‘Biden Bingo': The president’s campaign adapts a classic game to include malarkey and aviators
PHOENIX (AP) — DeAnna Mireau reached into a container and fished out a scrap of paper.
“The next one is — do we have a drumroll?” she called out to a room crowded with some two dozen older adults and a half-dozen journalists. “Justice! Justice for all.”
Nobody stirred, so Mireau reached for another scrap. Next was “worker empowerment.” Then “malarkey.” Finally, when she called out “folks,” there was a winner.
“Biden Bingo!” came a quiet voice in the middle of the room. A white-haired man straightened his elbow to raise a triumphant fist in the air. The room filled with applause.

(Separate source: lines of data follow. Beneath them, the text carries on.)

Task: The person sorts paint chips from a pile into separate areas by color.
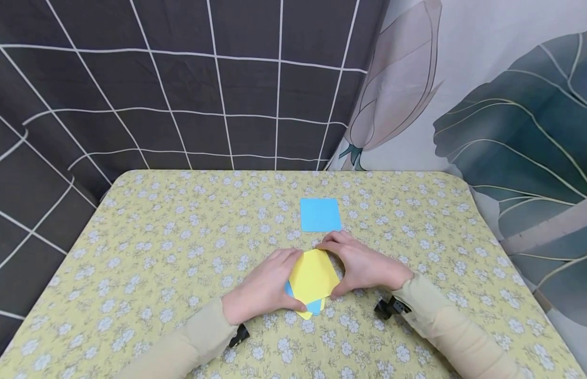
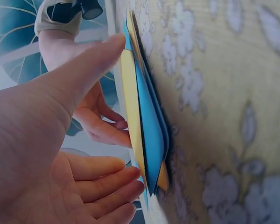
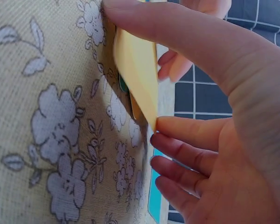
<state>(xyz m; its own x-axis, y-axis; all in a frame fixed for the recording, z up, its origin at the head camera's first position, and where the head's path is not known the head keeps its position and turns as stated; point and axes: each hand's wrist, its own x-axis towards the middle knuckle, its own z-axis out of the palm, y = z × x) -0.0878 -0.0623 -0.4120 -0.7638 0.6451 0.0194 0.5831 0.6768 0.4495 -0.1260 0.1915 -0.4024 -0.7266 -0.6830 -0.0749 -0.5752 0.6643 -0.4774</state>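
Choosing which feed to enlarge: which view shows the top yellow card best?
The head view: it shows most of the top yellow card from above. The left wrist view shows only a narrow strip of it; the right wrist view shows it slanted, partly hidden.

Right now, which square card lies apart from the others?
The lone blue card beyond the right hand; the others, yellow and blue, overlap in a pile between it and the left hand.

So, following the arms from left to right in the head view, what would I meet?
Left sleeve → left hand's grip → yellow card → right hand's grip → right sleeve.
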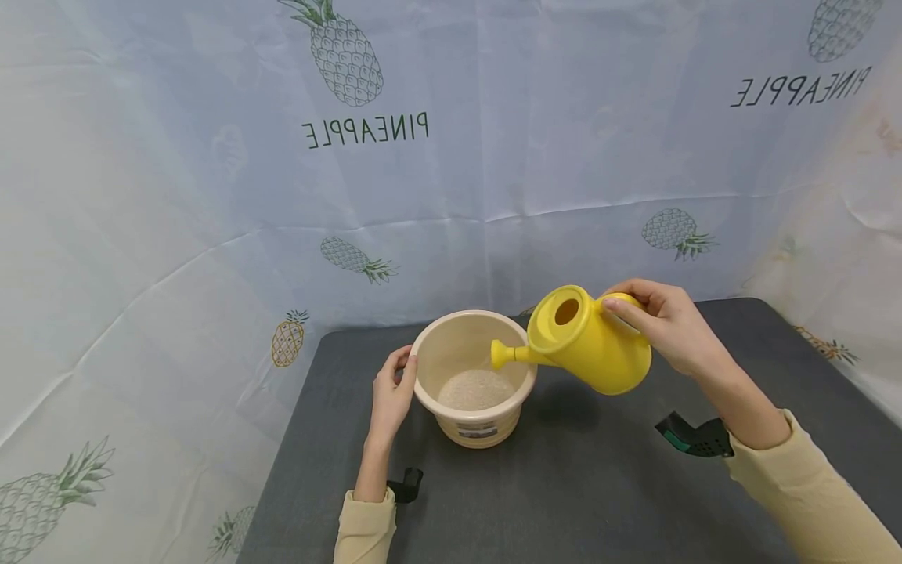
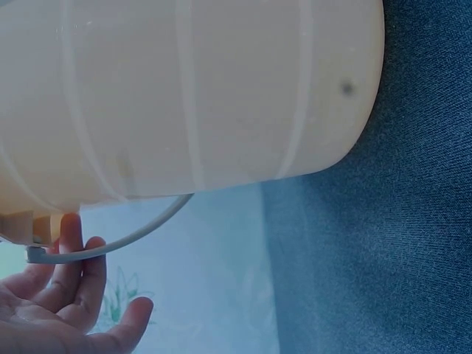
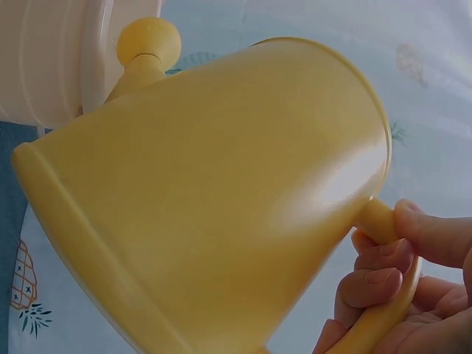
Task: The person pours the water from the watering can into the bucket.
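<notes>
A cream bucket [image 1: 461,333] stands upright on the dark tabletop, with a pale, speckled area [image 1: 476,390] at its bottom; I cannot tell what that is. At the bucket's left rim, my left hand [image 1: 392,392] grips the edge. The left wrist view shows its fingers by the thin grey bail handle [image 2: 140,234]. My right hand [image 1: 662,323] holds a yellow watering can [image 1: 599,348] by its handle [image 3: 383,310], raised off the table and tilted left. Its spout's rose [image 1: 500,355] hangs over the bucket's inside. No flowing water is visible.
The dark tabletop [image 1: 535,501] extends around the bucket. Behind and beside it hangs a pale cloth [image 1: 451,180] printed with pineapples. A black wrist device [image 1: 694,439] sits at the right cuff, another [image 1: 406,487] at the left.
</notes>
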Motion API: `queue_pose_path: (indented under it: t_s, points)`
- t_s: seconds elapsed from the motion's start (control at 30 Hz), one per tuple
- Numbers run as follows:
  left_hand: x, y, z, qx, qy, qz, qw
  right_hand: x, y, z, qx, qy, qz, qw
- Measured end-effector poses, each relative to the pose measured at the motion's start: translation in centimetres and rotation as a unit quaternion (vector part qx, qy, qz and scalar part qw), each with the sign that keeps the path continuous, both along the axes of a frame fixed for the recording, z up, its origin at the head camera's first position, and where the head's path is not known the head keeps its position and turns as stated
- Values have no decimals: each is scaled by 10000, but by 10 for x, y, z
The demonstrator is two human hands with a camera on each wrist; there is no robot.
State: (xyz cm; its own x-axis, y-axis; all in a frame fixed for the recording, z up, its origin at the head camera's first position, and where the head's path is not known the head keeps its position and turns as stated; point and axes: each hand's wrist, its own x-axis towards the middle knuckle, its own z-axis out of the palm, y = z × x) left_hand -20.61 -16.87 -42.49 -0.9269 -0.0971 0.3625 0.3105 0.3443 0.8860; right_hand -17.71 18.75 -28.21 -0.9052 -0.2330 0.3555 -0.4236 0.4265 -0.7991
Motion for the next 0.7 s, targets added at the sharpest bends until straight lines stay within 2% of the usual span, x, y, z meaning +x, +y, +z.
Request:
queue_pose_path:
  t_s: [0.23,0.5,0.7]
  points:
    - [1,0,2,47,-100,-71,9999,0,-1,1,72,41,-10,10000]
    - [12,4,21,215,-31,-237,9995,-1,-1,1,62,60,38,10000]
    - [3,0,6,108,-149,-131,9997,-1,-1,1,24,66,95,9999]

With that, 83-year-old Art Winter of Scottsdale, Arizona, became the first victor in President Joe Biden’s latest effort to engage older voters in his quest for a second term.
Biden is marrying campaign mainstays like rallies and phone banks with social events like bingo and pickleball to get senior citizens involved in what is likely to be an extremely close election. Older people are more likely to vote than the average American, and many retirees have the free time to volunteer to knock on doors or make phone calls.
Seniors also make up an outsized share of the population in several swing states, including Arizona, a popular retirement destination. Biden narrowly beat former President Donald Trump, again the presumptive Republican nominee this year, by fewer than 11,000 votes here in 2020.